Can the corporate lessee have an option to purchase the property?
Can the corporate lessee terminate the lease for any reason before the end of the lease term?

COMMONLY ASKED QUESTIONS ABOUT A BOND NET LEASE TRANSACTION

1. What is a bond net lease?

A bond net lease is the equivalent of a bond issued by the corporate lessee. Under the lease, there are no defenses against payment of the rent, and the lease is non-cancelable. The corporate lessee assumes all of the obligations, risks, and costs of the real estate and pays the owner an absolute net rent. In the event of a major casualty or condemnation, the corporate lessee must continue paying rent. However, if the casualty or condemnation makes the property uneconomic, it may elect to terminate the lease provided that it pays the lessor an amount at least equal to the lessor's unamortized investment in the property.

2. What is the difference between a net lease transaction and a sale/leaseback transaction?

There is no difference between a net lease and a sale/leaseback. The form of lease is exactly the same in both cases. In the case of the net lease transaction, the corporate lessee has never owned the property before entering into the lease.

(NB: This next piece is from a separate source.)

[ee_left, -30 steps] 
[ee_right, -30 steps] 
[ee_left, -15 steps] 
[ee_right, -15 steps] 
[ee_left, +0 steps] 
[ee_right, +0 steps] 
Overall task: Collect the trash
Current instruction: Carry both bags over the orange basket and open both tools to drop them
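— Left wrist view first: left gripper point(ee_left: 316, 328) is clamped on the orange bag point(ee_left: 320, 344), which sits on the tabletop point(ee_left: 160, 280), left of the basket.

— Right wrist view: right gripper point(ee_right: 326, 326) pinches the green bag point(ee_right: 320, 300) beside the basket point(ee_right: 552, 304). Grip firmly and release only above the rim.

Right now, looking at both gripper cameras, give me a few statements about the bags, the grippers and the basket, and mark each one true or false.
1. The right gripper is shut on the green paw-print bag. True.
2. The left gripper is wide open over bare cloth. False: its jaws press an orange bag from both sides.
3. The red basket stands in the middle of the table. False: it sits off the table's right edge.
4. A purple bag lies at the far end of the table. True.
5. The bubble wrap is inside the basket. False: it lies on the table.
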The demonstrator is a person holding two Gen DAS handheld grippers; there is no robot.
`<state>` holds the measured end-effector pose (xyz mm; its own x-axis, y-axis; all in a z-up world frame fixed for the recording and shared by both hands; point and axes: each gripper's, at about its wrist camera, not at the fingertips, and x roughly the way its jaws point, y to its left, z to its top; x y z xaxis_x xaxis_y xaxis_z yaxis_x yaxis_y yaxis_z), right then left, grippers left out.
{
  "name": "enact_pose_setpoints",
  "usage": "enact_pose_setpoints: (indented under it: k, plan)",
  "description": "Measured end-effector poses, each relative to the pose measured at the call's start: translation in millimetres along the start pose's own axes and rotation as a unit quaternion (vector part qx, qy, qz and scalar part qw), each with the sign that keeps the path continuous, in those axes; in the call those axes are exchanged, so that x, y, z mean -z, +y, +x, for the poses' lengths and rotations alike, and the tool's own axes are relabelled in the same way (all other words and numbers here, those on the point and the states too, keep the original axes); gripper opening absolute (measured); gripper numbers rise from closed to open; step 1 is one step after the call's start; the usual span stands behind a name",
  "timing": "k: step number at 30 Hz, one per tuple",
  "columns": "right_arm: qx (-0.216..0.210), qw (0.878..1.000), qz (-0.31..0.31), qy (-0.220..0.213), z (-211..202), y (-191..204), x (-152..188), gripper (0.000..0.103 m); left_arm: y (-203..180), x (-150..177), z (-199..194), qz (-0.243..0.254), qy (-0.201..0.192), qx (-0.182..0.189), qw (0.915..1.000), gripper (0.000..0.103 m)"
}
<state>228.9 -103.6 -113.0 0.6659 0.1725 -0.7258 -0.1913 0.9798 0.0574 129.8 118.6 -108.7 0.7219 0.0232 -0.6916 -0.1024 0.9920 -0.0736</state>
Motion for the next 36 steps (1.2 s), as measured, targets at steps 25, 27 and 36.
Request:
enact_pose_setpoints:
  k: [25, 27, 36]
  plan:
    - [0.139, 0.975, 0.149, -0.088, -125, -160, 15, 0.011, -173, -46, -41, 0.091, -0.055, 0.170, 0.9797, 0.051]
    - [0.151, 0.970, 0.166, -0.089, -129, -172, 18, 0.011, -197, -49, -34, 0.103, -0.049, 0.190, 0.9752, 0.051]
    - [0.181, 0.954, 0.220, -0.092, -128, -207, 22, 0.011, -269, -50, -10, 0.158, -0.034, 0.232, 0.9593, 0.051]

In a sale/leaseback transaction, the corporate lessee owns the property immediately prior to the transaction, sells the property to the lessor and simultaneously leases it back from the lessor.

3. How does a bond net lease differ from a conventional real estate lease?

The major difference is that under a conventional real estate lease, the corporate lessee will have the right to terminate the lease in the event of a major casualty or condemnation without having to make any payment to the lessor. In addition, the lessor under a conventional real estate lease may have responsibility for roof and structural repairs or other maintenance and management responsibilities.

4. How long is the basic term of the lease?

The basic term is typically between 15 and 25 years.

5. What are the corporate lessee's renewal term options?

The corporate lessee usually has the right to extend the lease for 4 or 5 renewal terms of 5 years each at rents equal to the fair rental value of the property.

6. How is the rent calculated under a bond net lease?

The net rent during the basic term of a bond lease will be sufficient to amortize the lessor's investment in the property (inclusive of the lessor's equity capital and any debt financing), together with interest. In calculating the rent, the implicit interest rate will usually be at least equal to the corporate lessee's direct borrowing rate.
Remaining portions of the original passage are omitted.